Quantum cohomology of minuscule homogeneous spaces III : semi-simplicity and consequences
Pierre-Emmanuel Chaput (LMJL), Laurent Manivel (IF), Nicolas Perrin, (IMJ)
TL;DR
This paper proves that the quantum cohomology rings of minuscule and cominuscule homogeneous spaces are semisimple at q=1, revealing algebraic automorphisms and dualities with implications for Gromov-Witten invariants.
Contribution
It establishes semisimplicity of quantum cohomology rings at q=1 for these spaces and links algebra automorphisms to known dualities, with formulas for Gromov-Witten invariants.
Findings
Quantum cohomology rings are semisimple at q=1.
Complex conjugation acts as an algebra automorphism.

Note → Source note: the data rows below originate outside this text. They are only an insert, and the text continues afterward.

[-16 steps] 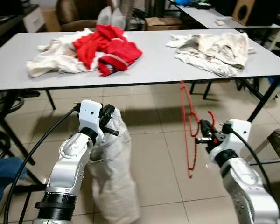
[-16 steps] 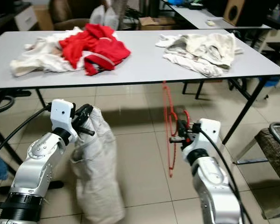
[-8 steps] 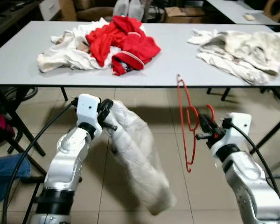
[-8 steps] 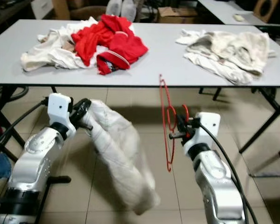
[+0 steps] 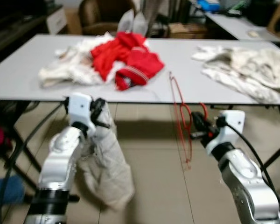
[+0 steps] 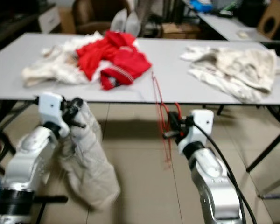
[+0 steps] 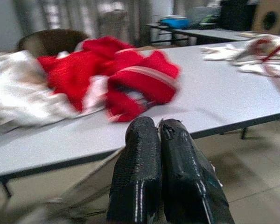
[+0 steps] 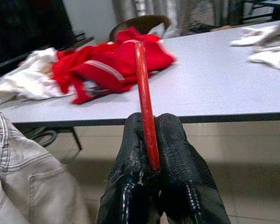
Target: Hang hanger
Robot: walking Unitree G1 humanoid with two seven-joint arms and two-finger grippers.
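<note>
before the table (image 5: 18,84), right gripper (image 8: 149,163) pinches red hanger (image 5: 179,112), left gripper (image 7: 158,140) clamps pale trousers (image 5: 105,163).

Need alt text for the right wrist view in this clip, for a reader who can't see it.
The right gripper has its two black fingers pinched shut on a thin red hanger, which rises toward a grey table. A red garment and white clothes lie heaped on the table; pale trousers hang at the side.

Thin red hanger (image 5: 181,122), upright, before table edge
</note>
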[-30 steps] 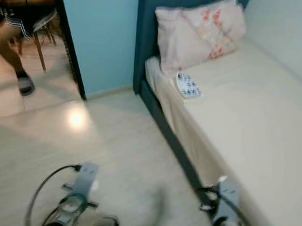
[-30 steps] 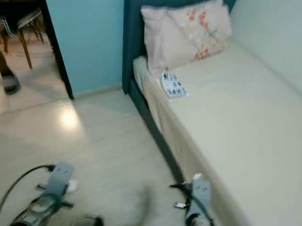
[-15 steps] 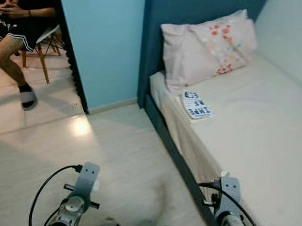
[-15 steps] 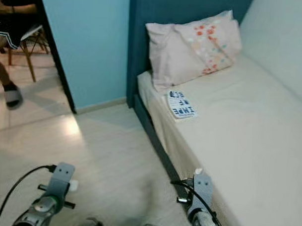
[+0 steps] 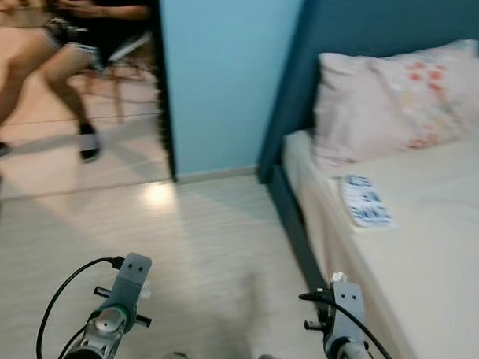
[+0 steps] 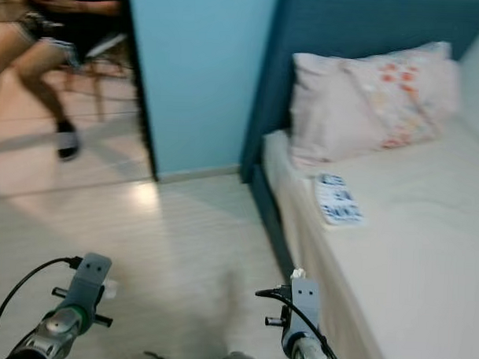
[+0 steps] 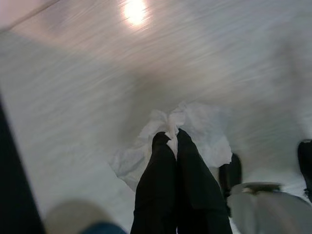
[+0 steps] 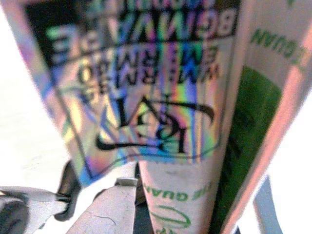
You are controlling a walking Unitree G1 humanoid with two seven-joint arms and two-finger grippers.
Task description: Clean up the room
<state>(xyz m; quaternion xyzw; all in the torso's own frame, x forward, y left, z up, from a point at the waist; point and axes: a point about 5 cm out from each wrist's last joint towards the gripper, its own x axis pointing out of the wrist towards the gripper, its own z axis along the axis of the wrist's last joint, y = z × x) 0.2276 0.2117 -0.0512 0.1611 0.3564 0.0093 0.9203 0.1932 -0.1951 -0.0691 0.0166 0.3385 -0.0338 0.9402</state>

Derived Vafa-Intriligator type formulas for Gromov-Witten invariants.
Abstract
We prove that the quantum cohomology ring of any minuscule or cominuscule homogeneous space, specialized at q=1, is semisimple. This implies that complex conjugation defines an algebra automorphism of the quantum cohomology ring localized at the quantum parameter. We check that this involution coincides with the strange duality defined in a previous paper. We deduce Vafa-Intriligator type formulas for the Gromov-Witten invariants.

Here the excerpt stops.